Here, Sky Data explains how it carries out its work, whose opinions it seeks and how its polls are used.
Tables for all Sky Data's previous polls for Sky News can be found at the bottom of the page.
What is Sky Data?
Sky Data conducts nationally representative polls. We work primarily for Sky News, though other clients include the University of Oxford, London School of Economics and the Economic and Social Research Council. Sky Data is a member of the British Polling Council and abide by its rules.
Who are we polling?
We use the millions of Sky customers who have provided consent for us to contact them with regard to research as a form of research panel.
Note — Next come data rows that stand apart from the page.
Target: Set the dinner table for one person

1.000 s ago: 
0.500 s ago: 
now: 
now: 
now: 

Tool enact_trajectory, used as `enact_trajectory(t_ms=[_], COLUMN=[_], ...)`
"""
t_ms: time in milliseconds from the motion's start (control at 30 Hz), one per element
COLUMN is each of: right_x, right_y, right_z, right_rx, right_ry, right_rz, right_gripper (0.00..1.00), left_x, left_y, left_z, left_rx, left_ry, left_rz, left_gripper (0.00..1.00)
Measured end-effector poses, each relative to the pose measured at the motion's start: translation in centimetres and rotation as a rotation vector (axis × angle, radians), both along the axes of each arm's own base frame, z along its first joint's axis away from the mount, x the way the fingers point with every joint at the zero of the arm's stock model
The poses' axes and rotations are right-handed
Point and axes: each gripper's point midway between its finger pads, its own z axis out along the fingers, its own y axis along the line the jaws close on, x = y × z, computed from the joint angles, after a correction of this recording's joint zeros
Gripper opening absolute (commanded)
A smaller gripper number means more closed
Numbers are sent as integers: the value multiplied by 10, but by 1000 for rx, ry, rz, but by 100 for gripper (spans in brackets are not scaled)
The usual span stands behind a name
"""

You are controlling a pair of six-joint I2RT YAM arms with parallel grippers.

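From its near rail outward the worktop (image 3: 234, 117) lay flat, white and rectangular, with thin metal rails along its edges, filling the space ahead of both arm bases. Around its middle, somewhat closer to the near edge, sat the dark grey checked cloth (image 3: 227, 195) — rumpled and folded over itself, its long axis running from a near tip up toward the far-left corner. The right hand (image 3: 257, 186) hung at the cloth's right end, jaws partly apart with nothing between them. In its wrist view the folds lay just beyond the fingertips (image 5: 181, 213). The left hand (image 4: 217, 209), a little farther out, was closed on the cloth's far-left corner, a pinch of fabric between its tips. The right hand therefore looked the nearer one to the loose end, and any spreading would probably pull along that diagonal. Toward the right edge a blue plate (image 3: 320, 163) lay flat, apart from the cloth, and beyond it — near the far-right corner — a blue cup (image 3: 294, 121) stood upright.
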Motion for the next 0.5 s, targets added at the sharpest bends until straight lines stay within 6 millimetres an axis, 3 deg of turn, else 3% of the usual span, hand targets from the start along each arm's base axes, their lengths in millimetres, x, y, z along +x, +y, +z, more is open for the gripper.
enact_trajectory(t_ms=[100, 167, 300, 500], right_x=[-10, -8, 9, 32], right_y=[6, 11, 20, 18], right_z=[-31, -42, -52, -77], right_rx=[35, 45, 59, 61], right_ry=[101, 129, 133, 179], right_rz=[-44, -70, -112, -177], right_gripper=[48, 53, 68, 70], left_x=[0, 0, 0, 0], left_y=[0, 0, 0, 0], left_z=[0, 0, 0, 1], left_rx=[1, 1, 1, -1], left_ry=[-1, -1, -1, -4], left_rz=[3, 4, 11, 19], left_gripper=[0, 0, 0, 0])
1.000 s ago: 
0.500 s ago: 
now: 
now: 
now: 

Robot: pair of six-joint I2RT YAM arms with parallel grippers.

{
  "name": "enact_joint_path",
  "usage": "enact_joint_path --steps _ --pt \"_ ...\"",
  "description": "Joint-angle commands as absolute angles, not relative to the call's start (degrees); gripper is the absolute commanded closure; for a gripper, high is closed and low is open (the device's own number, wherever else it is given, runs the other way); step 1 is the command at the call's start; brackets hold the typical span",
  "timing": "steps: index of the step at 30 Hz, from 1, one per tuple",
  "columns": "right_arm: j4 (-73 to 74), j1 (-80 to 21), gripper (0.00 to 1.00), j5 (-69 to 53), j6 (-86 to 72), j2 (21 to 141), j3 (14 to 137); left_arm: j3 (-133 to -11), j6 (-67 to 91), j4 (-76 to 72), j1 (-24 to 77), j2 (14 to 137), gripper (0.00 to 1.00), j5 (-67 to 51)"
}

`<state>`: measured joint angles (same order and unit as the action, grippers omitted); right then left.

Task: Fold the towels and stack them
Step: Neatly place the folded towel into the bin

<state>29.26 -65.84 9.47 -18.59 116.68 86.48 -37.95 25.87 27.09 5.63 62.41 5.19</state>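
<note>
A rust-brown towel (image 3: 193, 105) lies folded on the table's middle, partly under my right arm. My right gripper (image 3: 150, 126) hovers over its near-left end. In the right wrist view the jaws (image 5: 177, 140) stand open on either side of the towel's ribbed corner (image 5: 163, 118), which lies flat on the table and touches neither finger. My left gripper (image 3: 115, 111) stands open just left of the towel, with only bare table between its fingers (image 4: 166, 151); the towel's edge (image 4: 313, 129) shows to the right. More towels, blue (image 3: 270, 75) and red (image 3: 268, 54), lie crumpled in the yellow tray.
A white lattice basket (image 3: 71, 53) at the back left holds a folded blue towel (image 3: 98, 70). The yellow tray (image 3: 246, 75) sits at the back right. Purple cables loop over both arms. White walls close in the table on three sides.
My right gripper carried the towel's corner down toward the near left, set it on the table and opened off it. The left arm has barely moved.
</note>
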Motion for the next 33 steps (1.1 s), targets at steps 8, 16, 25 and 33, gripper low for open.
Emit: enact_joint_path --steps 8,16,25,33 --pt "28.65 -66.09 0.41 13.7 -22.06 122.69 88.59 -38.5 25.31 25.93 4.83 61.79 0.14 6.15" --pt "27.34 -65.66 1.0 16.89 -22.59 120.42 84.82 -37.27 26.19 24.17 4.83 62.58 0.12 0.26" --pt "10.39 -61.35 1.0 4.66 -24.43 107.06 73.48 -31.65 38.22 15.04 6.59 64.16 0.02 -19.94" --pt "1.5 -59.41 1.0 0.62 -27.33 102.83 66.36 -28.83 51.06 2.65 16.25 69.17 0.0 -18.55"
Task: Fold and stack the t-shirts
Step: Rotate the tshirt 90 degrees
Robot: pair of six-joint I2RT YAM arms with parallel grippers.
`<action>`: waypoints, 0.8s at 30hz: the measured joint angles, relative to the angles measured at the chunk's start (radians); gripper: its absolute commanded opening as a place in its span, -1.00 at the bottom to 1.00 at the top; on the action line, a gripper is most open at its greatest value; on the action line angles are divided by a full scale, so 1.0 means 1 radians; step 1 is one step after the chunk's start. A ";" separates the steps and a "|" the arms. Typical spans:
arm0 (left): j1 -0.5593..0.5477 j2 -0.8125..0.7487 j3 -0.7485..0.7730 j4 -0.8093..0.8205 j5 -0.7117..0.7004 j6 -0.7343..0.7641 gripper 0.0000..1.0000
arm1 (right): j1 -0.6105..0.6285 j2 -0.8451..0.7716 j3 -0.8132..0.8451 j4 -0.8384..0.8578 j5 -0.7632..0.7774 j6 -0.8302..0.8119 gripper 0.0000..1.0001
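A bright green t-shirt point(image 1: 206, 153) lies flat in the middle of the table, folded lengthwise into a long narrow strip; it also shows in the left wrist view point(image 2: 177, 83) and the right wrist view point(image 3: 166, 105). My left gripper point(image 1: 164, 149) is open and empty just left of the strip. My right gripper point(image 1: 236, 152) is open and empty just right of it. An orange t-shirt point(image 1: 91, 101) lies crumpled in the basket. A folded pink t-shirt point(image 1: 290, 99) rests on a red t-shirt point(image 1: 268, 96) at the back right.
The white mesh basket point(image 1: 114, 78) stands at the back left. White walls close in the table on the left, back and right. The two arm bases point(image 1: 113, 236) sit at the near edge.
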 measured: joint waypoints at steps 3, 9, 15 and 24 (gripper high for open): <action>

We contact our respondents by email or SMS.
How do we make it nationally representative?
As with all pollsters, we select the sample and weight the data to be in line with the demographic profile of the UK - so that we have the right proportion of people of different genders, age groups, regions, social grades, etc.
Do Sky customers have different political attitudes to non-Sky customers?
No - when we control for demographics as above, Sky customers are no different to other members of the public.
We have conducted extensive testing of our results comparing with "gold standard" academic polls - the British Social Attitudes survey and the British Election Study - and our results compare favourably with other mainstream pollsters.
How can a sample of only a thousand people reflect the opinion of millions of Britons?
George Gallup - the man who pioneered modern opinion polling in the USA in the 1930s - used the analogy of tasting if a bowl of soup has enough salt.
If you have mixed it well, you can tell with one spoon - you don't need to eat the whole bowl.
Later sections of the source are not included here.